A hugely popular, free, summer program is our Wacky Wednesdays, which is sponsored by Thomas & Betts. This summer’s highlight was The Art of Video Games exhibition. More than 4,200 people came through the museum during Wacky Wednesdays in 2015.
Several fun Community Days were held with more than 3,100 people attending the special event. That amounts to more than 18,000 children experiencing the Brooks Museum in 2015. Generous gifts help keep all these programs free to Mid-South families and schools.
Our other education programs also had a great attendance during 2015. Docents, curators, and guest artists or educators led 616 tours this year. Also, the Tea and Tour for Seniors program, which is sponsored by the Brooks Museum League had 579 participants.
Brooks Museum also has a speakers bureau that visits groups and delivers 30-mintute presentations that highlight the collection and exhibitions. Our Speaking of Art program reached more than 580 people in 2015.
Museum changes in 2015
In April, we welcomed Dr. Emily Ballew Neff as the Brooks Museum’s 15th executive director.
A new welcome desk in the rotunda, which was installed in June, has made the film-going experience easier for staff, volunteers, and visitors. In October, we moved one of our major programming days from Thursdays to Wednesdays to offer a better Brooks experience. Brooks Museum is now free and open for 10 hours on Wednesdays, from 10 am to 8 pm.
You’ll also notice some changes in the special exhibition galleries. Walls were painted and a major difference is the new floor. Old carpet was ripped up and the cement floors were refinished.

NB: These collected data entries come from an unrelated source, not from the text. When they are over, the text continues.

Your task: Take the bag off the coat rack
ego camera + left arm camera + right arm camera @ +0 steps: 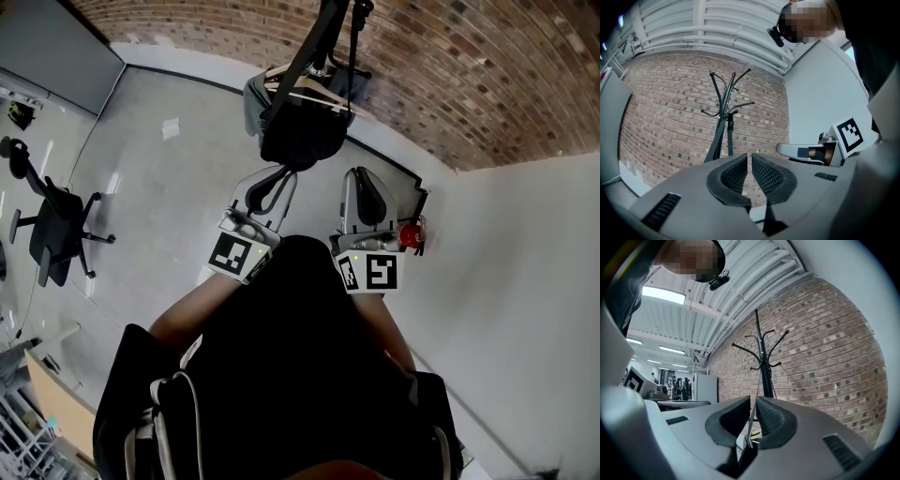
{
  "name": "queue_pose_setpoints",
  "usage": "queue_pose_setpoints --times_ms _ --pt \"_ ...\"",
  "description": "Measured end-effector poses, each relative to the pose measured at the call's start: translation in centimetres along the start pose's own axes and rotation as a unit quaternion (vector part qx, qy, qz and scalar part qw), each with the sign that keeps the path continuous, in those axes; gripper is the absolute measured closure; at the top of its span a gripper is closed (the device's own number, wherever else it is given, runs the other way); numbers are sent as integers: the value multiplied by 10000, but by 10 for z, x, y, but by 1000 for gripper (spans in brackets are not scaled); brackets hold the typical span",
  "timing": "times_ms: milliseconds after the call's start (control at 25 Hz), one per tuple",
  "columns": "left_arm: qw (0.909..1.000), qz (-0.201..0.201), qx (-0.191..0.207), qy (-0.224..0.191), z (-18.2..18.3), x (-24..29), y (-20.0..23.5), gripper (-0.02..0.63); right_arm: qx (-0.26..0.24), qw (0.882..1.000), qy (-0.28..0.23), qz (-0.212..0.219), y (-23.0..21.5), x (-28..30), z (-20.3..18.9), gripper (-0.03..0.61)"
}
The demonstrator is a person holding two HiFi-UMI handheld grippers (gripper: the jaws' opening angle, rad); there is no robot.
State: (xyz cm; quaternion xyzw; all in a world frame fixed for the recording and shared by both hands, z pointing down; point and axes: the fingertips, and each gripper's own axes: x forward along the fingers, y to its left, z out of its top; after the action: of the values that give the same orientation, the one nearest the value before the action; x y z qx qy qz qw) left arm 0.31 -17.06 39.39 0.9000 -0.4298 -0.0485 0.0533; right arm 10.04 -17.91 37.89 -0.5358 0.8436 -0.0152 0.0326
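A black bag [300, 141] with pale trim hangs from the black coat rack [323, 28] in front of the brick wall. Both grippers are held up just below it. My left gripper [267, 192] is to the bag's lower left. In the left gripper view its jaws [749, 157] are shut with nothing between them, and the rack [724, 112] with dark straps [723, 138] stands beyond. My right gripper [367, 197] is to the bag's lower right. In the right gripper view its jaws [753, 401] are closed on a thin strap [758, 391] that runs up to the rack [761, 352].
A brick wall [487, 75] stands behind the rack and a white wall [525, 281] to the right. A black office chair [56, 225] is on the floor at the left, a desk edge [56, 394] at the lower left. A small red object [411, 234] sits by the right gripper.
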Motion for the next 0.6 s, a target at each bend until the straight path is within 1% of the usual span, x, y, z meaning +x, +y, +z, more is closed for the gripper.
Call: queue_pose_setpoints --times_ms 80,160,240,320,480,600 --pt "10000 71 20 1 5 2 3 592 -53 10000 -13 1 -2 4 2 546" --pt "9999 152 20 25 6 4 7 591 -70 9999 -47 66 -1 9 5 502" --pt "9999 134 92 -50 8 5 10 591 -58 9999 -86 116 1 11 6 485" --pt "9997 166 143 -132 10 6 13 589 -72 9999 -79 111 1 12 4 482" --pt "9995 173 246 -110 10 17 24 523 -196 9998 -40 -3 -6 20 2 482" --pt "9993 267 221 -160 12 29 34 512 -7 10000 30 -56 -18 29 1 482"
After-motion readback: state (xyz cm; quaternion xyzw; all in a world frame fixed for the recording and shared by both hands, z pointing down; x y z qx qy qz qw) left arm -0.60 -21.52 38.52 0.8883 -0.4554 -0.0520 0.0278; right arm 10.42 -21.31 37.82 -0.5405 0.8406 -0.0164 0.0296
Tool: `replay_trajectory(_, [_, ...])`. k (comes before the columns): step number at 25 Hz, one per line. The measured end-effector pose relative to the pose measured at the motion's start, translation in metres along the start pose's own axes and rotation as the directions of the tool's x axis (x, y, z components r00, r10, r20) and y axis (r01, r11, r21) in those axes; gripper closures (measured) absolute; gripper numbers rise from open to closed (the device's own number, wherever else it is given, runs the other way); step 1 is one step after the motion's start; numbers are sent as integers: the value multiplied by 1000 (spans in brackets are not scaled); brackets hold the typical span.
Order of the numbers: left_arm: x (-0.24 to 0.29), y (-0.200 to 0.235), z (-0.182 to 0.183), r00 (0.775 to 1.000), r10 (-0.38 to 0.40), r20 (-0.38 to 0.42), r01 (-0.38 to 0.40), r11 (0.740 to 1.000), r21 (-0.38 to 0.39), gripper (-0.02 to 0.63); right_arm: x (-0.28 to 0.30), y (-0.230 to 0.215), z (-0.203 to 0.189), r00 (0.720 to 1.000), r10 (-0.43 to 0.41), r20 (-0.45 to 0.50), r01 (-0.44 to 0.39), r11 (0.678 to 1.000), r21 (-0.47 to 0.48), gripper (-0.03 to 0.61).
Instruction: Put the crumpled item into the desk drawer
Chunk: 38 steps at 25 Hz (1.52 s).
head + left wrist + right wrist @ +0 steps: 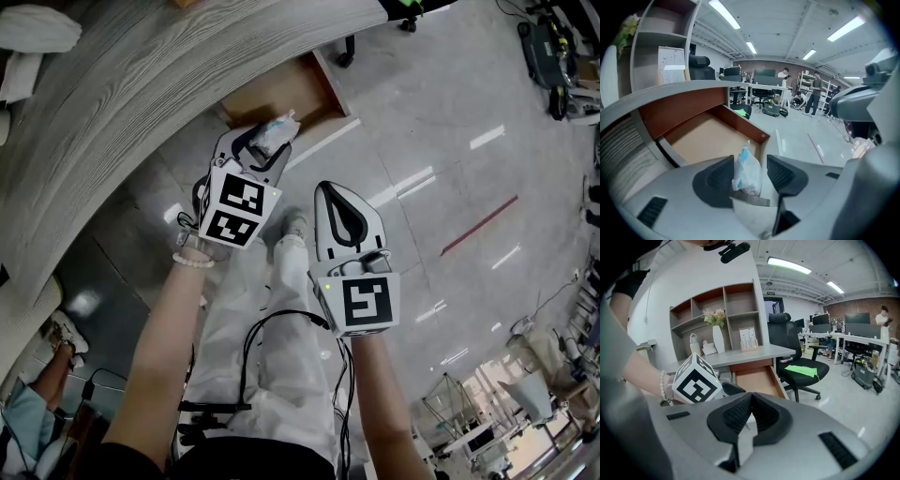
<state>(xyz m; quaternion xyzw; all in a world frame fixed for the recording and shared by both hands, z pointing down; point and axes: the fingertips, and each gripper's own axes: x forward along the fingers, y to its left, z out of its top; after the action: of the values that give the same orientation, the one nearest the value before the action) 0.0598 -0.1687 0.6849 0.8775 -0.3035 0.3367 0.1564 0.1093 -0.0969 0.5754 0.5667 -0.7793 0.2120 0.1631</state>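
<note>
Left gripper point(750, 174) jaws apart, crumpled item point(746, 168) between, drawer point(704, 138) open

Grey-white shells with black ribbed pads on left gripper point(265, 145) and right gripper point(328, 192). Each carries a black-and-white marker cube point(234, 211); right one has a green light point(326, 286). White bead bracelet point(194, 260) on left wrist. White trousers point(253, 366), light shoes point(295, 223), black cable point(272, 319) across the lap.
</note>
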Motion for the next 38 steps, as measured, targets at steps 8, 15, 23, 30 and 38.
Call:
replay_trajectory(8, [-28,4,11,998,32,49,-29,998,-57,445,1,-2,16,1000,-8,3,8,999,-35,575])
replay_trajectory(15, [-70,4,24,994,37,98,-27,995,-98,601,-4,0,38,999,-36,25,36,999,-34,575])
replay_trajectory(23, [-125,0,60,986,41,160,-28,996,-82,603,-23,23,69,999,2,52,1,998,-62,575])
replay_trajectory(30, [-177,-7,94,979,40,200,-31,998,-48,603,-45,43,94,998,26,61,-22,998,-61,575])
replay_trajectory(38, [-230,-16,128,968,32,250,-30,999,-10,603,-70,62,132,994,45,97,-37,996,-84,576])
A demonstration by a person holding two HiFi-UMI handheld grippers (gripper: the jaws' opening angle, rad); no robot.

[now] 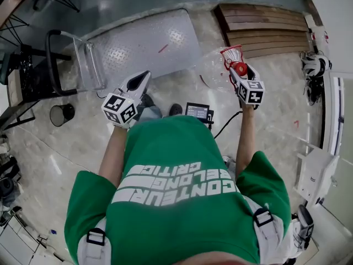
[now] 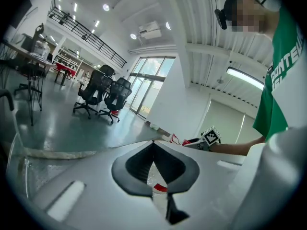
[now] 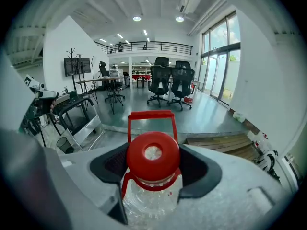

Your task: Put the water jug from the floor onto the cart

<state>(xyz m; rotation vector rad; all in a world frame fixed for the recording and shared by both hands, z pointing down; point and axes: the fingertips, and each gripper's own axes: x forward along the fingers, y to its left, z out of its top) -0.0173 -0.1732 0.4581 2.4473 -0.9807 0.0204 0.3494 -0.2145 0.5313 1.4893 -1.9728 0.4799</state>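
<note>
The clear water jug hangs off the floor, held by its neck just under the red cap. My right gripper is shut on that neck, and the jug's red carry handle stands up beyond the cap. The flat metal cart, with a black push handle, lies ahead and to the left of the jug; the right gripper view shows the cart at its left side. My left gripper hovers near the cart's near edge, shut with nothing in it. The right gripper's marker cube shows in the left gripper view.
A wooden pallet lies at the far right. A small black bin stands left of the person, and a device with a screen rests on the floor by the feet. Black office chairs stand farther off.
</note>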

The Chandler Gallery, located near The Brushmark Restaurant, is now home to a rotating exhibition called William Eggleston & Ernest C. Withers in Conversation, focuses on the work by the two famed Memphis photographers.
We’ve also redesigned BrooksMuseum.org. This update focuses more on art and also highlights our visitor’s experience by curating their social media posts on our #BrooksMuseum page. When visitors use the hashtag #BrooksMuseum their posts will show up in that special section.
These transformations, along with myriad other changes occurring throughout the museum, are in anticipation of our 100th anniversary which kicks off in May 2016.
Upcoming exhibitions and events
Before our centennial celebration in May 2016, we're anticipating the return of the Internet Cat Video Festival and the Oscar Shorts film program. Brooks Films is partnering with Memphis Gay and Lesbian Community Center's Outflix Film Festival crew for regularly scheduled screenings of films made by or for the lesbian, gay, bisexual, transgender, queer community. We're also committed to another dynamic calendar year of new, classic, foreign, and independent film screenings.
Upcoming exhibitions include Hassan Hajjaj: My Rock Stars opening in May 2016 and in October we’re looking forward to Red Grooms: Traveling Correspondent, which is being organized by Brooks Museum’s chief curator Marina Pacini.
Several other special events and exhibitions will be happening in 2016 as we celebrate 100 years of the Brooks Museum’s commitment to transforming lives through the power of art.